Ernest Mouchez entreprend donc de rassembler les astronomes susceptibles de participer à son projet. Il contacte en juin 1885 d'abord la Société Royale astronomique de Londres, puis les directeurs des observatoires d'Harvard, Londres, Rio de Janeiro et Poulkovo, pour leur exposer l'entreprise de la Carte du ciel. L'accueil est plutôt favorable. Déjà impliqué, David Gill au Cap, propose d'ajouter à la cartographie du ciel la construction d'un catalogue astrophotographique. Il demande également à Mouchez de coordonner une conférence internationale.


Une première conférence

Cette première grande réunion se tient à Paris en 1887 et rassemble cinquante-six membres dont trente-sept étrangers. Après une semaine d'intenses discussions, l'objectif est affiché : « constater l'état général du ciel à l'époque actuelle [et] d'obtenir des données qui permettront de déterminer les positions et les grandeurs de toutes les étoiles jusqu'à un ordre donné de grandeur (…) ». (Congrès astrophotographique international tenu à l'Observatoire de Paris pour le levé de la Carte du Ciel, Institut de France, Académie des Sciences, Paris : Gauthier-Villars, 1887, p. 7).

L'observatoire de Paris est désigné comme l'épicentre d'un réseau de dix-huit établissements répartis sur tout le globe. Il y a officiellement 18 observatoires de 12 nations différentes.

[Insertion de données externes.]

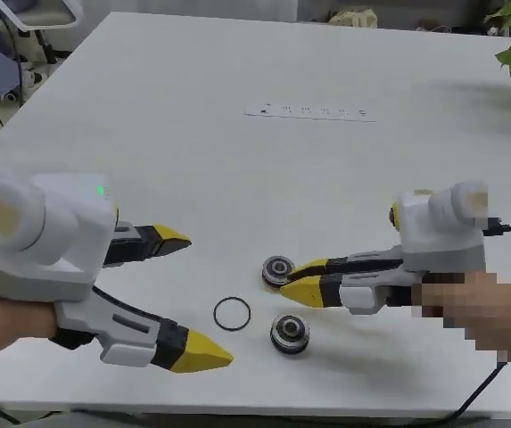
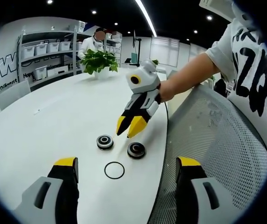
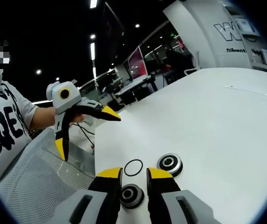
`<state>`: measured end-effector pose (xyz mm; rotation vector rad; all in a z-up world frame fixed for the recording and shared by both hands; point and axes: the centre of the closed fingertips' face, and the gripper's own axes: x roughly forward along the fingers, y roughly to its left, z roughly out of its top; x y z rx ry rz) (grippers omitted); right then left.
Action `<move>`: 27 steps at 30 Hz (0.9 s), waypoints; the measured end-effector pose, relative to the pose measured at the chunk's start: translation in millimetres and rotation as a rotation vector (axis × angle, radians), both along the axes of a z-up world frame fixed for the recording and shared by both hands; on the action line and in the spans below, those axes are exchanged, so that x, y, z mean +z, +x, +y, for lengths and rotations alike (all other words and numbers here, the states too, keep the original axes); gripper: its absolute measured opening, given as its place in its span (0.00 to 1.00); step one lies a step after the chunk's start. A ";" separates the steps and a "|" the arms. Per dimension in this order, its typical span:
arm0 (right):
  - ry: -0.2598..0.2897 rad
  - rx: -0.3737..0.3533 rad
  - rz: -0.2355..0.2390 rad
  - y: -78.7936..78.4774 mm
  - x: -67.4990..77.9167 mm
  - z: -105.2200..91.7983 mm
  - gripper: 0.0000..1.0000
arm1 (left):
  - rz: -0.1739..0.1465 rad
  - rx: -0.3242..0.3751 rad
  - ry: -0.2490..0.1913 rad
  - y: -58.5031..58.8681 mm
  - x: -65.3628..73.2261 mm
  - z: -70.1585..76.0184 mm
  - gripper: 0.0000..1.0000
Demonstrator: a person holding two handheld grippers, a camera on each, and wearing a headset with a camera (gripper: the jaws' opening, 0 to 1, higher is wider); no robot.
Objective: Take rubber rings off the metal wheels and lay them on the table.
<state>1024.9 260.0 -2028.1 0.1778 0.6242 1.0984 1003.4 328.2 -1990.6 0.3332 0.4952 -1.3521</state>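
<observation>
Two metal wheels [image 1: 290,332] lie on the desk [image 1: 237,160]. Right gripper [image 1: 286,283]: jaws narrowly apart, one wheel [image 3: 132,195] visible in the gap between them, the other just beyond the tips. Left gripper [image 1: 191,297]: jaws wide apart, loose rubber ring [image 1: 232,314] flat on the desk just ahead of its tips.

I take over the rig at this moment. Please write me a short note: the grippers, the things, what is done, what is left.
Left gripper: open wide, empty, beside the ring.
Right gripper: jaws slightly apart, tips at the far wheel; no grip visible.
Near wheel: stands free on the table.
Done: one rubber ring lies flat on the table.
Left: the remaining rings; I cannot tell which wheel still bears one.
</observation>
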 end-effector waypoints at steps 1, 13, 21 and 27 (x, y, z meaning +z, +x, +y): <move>-0.002 0.002 -0.003 -1.0 0.3 -0.6 0.19 | -0.002 -0.002 -0.001 0.9 0.5 -1.2 0.83; -0.019 0.018 -0.030 -10.7 2.0 -7.8 0.22 | -0.005 -0.030 -0.002 3.9 0.7 -16.6 0.81; -0.039 0.040 -0.057 -15.9 0.8 -12.8 0.24 | -0.010 -0.051 0.007 5.2 -2.1 -23.8 0.78; -0.063 0.057 -0.068 -18.4 -3.9 -17.1 0.25 | -0.001 -0.056 0.010 6.3 -4.4 -28.0 0.78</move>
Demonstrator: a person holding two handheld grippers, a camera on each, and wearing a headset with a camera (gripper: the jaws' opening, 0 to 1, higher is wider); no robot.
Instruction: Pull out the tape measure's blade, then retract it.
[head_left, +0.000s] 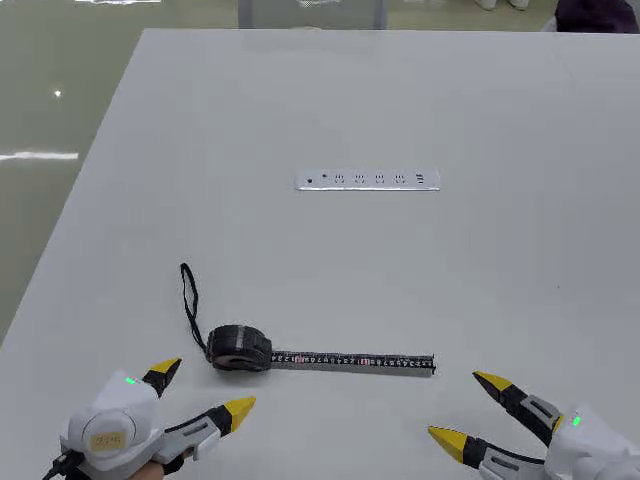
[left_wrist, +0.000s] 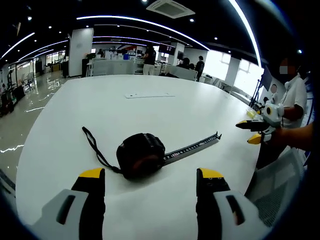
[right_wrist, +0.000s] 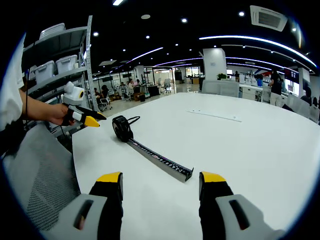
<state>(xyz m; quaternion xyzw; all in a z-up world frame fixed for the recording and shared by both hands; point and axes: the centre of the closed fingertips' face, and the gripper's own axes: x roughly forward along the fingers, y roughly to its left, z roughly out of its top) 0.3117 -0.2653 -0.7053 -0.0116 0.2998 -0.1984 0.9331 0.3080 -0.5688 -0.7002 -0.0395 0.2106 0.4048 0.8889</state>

Observatoires Zone de déclinaison
Greenwich de + 90° à + 65°
Vatican de + 64° à + 55°
Catane de + 54° à + 47°
Helsinki de + 46° à + 40°
Potsdam (puis Uccle) de + 39° à + 32°
Oxford de + 31° à + 25°
Paris de + 24° à + 18°
Bordeaux de + 17° à + 11°
Toulouse de + 10° à + 5°
Alger de + 4° à - 2°
San Fernando de - 3° à - 9°
Mexico de - 10° à - 16°
Santiago (puis Hyderabad) de - 17° à - 23°
La Plata (puis Cordoba) de - 24° à - 31°
Rio de Janeiro (puis Perth et Edimbourg) de - 32° à - 40°
Cap de Bonne-Espérance de - 41° à - 51°
Sydney de - 52° à - 64°
Melbourne (puis Sydney) de - 65° à - 90°

L'inachèvement de la Carte du ciel

Concrètement, la Carte du ciel nécessite, pour chaque observatoire impliqué, une série de tâches distinctes.

Les deux dernières activités permettront l'arrivée de femmes, chargées de travaux de mesure et de statistique au sein des observatoires. C'est notamment le cas au sein des observatoires de Toulouse, Bordeaux et Paris. Ce dernier établissement emploie Dorothea Klumpke (1861-1942) qui est la première femme à soutenir une thèse d'astronomie (sur les anneaux de Saturne) en France.

La Carte du ciel reste un projet inachevé. La multiplication des travaux périphériques, l'importance prise par le catalogue au début du 20e siècle, la difficulté à traiter un grand nombre de données chiffrées vont contribuer à l'enlisement progressif du projet. Il sera officiellement interrompu par l'Union Astronomique Internationale en 1970.